» What you are asked to do
Once you have read the data below, set it all down again exactly.

» Data below

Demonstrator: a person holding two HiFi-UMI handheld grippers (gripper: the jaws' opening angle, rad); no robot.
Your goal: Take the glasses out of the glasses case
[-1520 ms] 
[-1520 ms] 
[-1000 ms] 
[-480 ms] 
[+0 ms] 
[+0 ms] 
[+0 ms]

» Solution to this exercise
Demonstrator: a person holding two HiFi-UMI handheld grippers (gripper: the jaws' opening angle, rad); no robot.
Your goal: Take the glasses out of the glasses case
[-1520 ms] 
[-1520 ms] 
[-1000 ms] 
[-480 ms] 
[+0 ms] 
[+0 ms] 
[+0 ms]

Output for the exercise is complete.